The error message I get is:
NOTICE: CURL error code: 51 when attempting to validate pre-signed URL, 1 attempt(s) remaining
NOTICE: CURL error code: 51 when attempting to validate pre-signed URL, 0 attempt(s) remaining
ERROR: Unable to generate pre-signed url, look at engine log for details.
SQL state: XX000
I checked the server logs and there was no further information.
I have triple-checked the correctness of all the parameters. How do I make this work?
UPDATE:
I can confirm that I can do an s3.getObject() in the Java aws sdk using these same credentials.
Upvotes: 28
Views: 36111
Reputation: 131
I found out it only works for RDS PostgreSQL, the standalone DB instance version, but not Auroral PostgreSQL, the cluster hosting option.
I am seeing the same error on Aurora cluster when copying the data from S3.
SQL Error [XX000]: ERROR: Unable to generate pre-signed url, look at engine log for details.
Where: SQL function "table_import_from_s3" statement 1
I created a RDS Auroral PostgreSQL DB cluster and a RDS Postgres DB instance, using the same VPC, private subnets, the vpc endpoint, the IAM role and policies and the same security groups for triage.
For Auroral PostgreSQL you can only attach the role rds-s3-import-role
to the cluster, not the writer instance:
aws rds add-role-to-db-cluster \
--feature-name s3Import \
--db-cluster-identifier arn:aws:rds:eu-west-1:12345678900:cluster:playground-cluster \
--role-arn arn:aws:iam::12345678900:role/rds-s3-import-role \
--region eu-west-1
aws rds add-role-to-db-instance \
--db-instance-identifier magna-playground \
--feature-name s3Import \
--role-arn arn:aws:iam::12345678900:role/rds-s3-import-role \
--region eu-west-1
An error occurred (InvalidDBInstanceState) when calling the AddRoleToDBInstance operation: The magna-playground DB instance is associated with a database cluster. Manage the arn:aws:iam::123456789000:role/rds-s3-import-role IAM role from the cluster instead of from the DB instance.
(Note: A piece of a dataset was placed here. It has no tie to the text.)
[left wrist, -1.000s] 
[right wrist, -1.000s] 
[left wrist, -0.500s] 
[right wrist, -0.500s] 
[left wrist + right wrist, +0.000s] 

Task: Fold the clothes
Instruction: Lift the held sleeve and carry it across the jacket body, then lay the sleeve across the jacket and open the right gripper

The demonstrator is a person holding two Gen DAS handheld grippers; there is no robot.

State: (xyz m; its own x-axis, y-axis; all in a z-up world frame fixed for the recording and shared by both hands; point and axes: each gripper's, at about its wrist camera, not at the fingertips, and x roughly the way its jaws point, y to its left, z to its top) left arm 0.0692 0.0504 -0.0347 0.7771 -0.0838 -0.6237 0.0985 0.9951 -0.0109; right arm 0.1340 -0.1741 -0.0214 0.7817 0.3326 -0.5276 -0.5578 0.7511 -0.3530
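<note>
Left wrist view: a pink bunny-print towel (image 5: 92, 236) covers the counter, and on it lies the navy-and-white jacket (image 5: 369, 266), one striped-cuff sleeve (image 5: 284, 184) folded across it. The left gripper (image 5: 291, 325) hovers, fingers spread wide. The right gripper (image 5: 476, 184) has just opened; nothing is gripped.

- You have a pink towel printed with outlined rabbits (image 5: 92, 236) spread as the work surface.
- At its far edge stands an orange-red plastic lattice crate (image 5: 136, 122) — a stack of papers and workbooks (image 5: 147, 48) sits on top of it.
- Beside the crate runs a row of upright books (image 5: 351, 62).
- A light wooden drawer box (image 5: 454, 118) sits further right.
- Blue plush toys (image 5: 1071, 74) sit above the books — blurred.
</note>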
For RDS PosgreSQL instance, this is ok:
aws rds add-role-to-db-instance \
--db-instance-identifier test-db-1-s3-copy \
--feature-name s3Import \
--role-arn arn:aws:iam::123456789000:role/rds-s3-import-role \
--region eu-west-1
I think the problem is that cluster writer node needs to have IAM role attached to it directly for accessing S3. Role grant at cluster level doesn't work.
Upvotes: 2
Reputation: 455
The main issue here is that you need to 1) add a IAM role to the RDS instance to access the S3 bucket and 2) add an S3 endpoint to the VPC where the RDS instance run in order to allow communications.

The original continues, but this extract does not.